### WORK REQUEST:
Return the data below exactly as given, except for the images.
___ RECORDED INFORMATION
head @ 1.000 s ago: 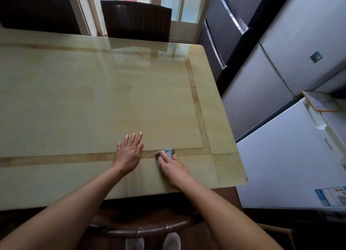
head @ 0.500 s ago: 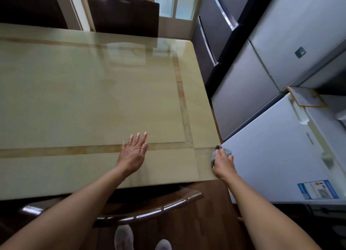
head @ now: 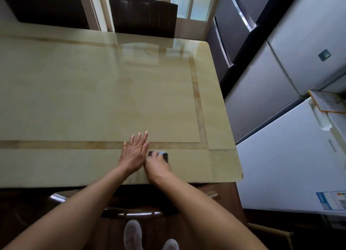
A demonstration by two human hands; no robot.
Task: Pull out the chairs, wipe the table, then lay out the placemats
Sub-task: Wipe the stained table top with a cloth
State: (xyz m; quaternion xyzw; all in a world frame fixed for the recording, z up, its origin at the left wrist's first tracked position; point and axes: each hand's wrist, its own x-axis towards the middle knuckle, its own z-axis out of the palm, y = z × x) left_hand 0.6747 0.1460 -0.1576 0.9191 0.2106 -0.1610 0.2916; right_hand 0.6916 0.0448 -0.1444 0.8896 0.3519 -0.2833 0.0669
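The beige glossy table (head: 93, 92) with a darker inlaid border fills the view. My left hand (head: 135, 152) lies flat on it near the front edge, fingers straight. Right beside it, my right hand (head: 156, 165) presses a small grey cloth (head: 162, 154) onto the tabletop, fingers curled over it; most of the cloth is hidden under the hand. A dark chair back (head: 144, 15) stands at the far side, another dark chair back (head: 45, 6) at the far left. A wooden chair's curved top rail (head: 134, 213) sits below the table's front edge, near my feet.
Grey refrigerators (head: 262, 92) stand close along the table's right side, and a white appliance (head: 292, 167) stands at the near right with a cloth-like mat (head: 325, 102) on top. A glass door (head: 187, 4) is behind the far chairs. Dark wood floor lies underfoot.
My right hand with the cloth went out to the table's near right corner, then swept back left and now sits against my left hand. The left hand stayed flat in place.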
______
### SOLUTION TO THE PROBLEM:
head @ 1.000 s ago: 
head @ 0.500 s ago: 
head @ now: 
A demonstration by two human hands; no robot.
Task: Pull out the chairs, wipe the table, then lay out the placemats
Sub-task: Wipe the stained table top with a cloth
State: (xyz m; quaternion xyzw; all in a world frame fixed for the recording, z up, its origin at the left wrist's first tracked position; point and axes: each hand's wrist, its own x-axis towards the middle knuckle, its own z-axis out of the palm, y = z × x) left_hand 0.6747 0.1460 -0.1576 0.9191 0.2106 -0.1610 0.2916; right_hand 0.6916 0.0448 -0.1444 0.8896 0.3519 -0.2833 0.0669
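The beige glossy table (head: 93, 92) with a darker inlaid border fills the view. My left hand (head: 135, 152) lies flat on it near the front edge, fingers straight. Right beside it, my right hand (head: 156, 165) presses a small grey cloth (head: 162, 154) onto the tabletop, fingers curled over it; most of the cloth is hidden under the hand. A dark chair back (head: 144, 15) stands at the far side, another dark chair back (head: 45, 6) at the far left. A wooden chair's curved top rail (head: 134, 213) sits below the table's front edge, near my feet.
Grey refrigerators (head: 262, 92) stand close along the table's right side, and a white appliance (head: 292, 167) stands at the near right with a cloth-like mat (head: 325, 102) on top. A glass door (head: 187, 4) is behind the far chairs. Dark wood floor lies underfoot.
My right hand with the cloth went out to the table's near right corner, then swept back left and now sits against my left hand. The left hand stayed flat in place.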

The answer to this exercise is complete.